TASK OBJECTIVE: Type every record exactly as it appears.

-------

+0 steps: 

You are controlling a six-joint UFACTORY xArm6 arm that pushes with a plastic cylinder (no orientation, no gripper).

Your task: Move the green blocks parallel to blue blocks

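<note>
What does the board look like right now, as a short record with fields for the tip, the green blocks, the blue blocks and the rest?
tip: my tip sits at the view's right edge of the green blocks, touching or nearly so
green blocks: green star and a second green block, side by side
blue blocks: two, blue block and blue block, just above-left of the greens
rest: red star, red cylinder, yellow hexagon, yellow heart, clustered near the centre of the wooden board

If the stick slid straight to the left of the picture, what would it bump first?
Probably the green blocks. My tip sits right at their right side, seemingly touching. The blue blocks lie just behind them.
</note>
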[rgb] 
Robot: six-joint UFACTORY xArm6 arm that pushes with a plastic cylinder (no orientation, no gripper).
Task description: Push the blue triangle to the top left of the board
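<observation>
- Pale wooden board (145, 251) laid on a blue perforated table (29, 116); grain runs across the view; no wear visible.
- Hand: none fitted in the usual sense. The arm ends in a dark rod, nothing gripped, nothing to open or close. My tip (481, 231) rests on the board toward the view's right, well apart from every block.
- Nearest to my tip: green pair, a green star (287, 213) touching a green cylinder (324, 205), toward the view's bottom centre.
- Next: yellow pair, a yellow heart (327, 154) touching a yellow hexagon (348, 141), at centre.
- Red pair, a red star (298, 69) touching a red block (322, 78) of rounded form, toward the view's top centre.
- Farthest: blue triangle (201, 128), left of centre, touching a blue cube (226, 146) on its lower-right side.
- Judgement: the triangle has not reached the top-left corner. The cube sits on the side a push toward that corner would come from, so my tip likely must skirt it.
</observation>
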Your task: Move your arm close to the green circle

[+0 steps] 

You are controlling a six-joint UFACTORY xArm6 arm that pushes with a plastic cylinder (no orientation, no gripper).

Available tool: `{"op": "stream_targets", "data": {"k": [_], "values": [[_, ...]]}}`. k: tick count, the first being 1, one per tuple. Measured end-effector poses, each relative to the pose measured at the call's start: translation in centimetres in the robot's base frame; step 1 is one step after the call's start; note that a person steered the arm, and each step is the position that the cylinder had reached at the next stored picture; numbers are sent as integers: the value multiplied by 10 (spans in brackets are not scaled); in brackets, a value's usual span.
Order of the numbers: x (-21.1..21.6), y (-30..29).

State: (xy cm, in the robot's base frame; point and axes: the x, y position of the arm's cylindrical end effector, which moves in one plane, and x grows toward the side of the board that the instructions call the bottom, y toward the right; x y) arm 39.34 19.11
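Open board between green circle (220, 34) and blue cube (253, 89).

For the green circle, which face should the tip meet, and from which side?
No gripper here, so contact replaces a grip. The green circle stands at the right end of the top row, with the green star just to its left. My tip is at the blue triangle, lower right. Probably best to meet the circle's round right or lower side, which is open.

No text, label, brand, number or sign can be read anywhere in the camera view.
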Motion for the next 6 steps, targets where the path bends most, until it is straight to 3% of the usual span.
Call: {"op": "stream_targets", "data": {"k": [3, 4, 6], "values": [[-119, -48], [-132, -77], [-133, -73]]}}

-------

OUTPUT BELOW:
+0 steps: 

You are controlling a six-joint UFACTORY xArm6 arm that pushes with a plastic cylinder (no orientation, no gripper).

Your task: Move the green blocks parallel to blue blocks

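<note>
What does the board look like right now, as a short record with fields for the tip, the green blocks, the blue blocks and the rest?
tip: my tip sits at the view's right edge of the green blocks, touching or nearly so
green blocks: green star and a second green block, side by side
blue blocks: two, blue block and blue block, just above-left of the greens
rest: red star, red cylinder, yellow hexagon, yellow heart, clustered near the centre of the wooden board

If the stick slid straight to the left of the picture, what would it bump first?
Probably the green blocks. My tip sits right at their right side, seemingly touching. The blue blocks lie just behind them.
</note>
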[rgb] 
Robot: six-joint UFACTORY xArm6 arm that pushes with a plastic cylinder (no orientation, no gripper).
Task description: Push the blue triangle to the top left of the board
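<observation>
- Pale wooden board (145, 251) laid on a blue perforated table (29, 116); grain runs across the view; no wear visible.
- Hand: none fitted in the usual sense. The arm ends in a dark rod, nothing gripped, nothing to open or close. My tip (481, 231) rests on the board toward the view's right, well apart from every block.
- Nearest to my tip: green pair, a green star (287, 213) touching a green cylinder (324, 205), toward the view's bottom centre.
- Next: yellow pair, a yellow heart (327, 154) touching a yellow hexagon (348, 141), at centre.
- Red pair, a red star (298, 69) touching a red block (322, 78) of rounded form, toward the view's top centre.
- Farthest: blue triangle (201, 128), left of centre, touching a blue cube (226, 146) on its lower-right side.
- Judgement: the triangle has not reached the top-left corner. The cube sits on the side a push toward that corner would come from, so my tip likely must skirt it.
</observation>
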Your task: Move your arm close to the green circle

[+0 steps] 

You are controlling a six-joint UFACTORY xArm6 arm that pushes with a plastic cylinder (no orientation, no gripper).

Available tool: `{"op": "stream_targets", "data": {"k": [_], "values": [[_, ...]]}}`. k: tick count, the first being 1, one per tuple. Measured end-effector poses, each relative to the pose measured at the call's start: translation in centimetres in the robot's base frame; step 1 is one step after the call's start; note that a person steered the arm, and each step is the position that the cylinder had reached at the next stored picture; numbers are sent as integers: the value multiplied by 10 (spans in brackets are not scaled); in brackets, a value's usual span.
Order of the numbers: x (-21.1..21.6), y (-30..29).

State: (xy cm, in the robot's base frame; point and axes: the x, y position of the arm's cylindrical end effector, which moves in one plane, and x grows toward the side of the board that the instructions call the bottom, y toward the right; x y) arm 39.34 19.11
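Open board between green circle (220, 34) and blue cube (253, 89).

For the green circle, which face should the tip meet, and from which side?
No gripper here, so contact replaces a grip. The green circle stands at the right end of the top row, with the green star just to its left. My tip is at the blue triangle, lower right. Probably best to meet the circle's round right or lower side, which is open.

No text, label, brand, number or sign can be read anywhere in the camera view.
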Motion for the next 6 steps, targets where the path bends most, until it is straight to 3% of the usual span.
Call: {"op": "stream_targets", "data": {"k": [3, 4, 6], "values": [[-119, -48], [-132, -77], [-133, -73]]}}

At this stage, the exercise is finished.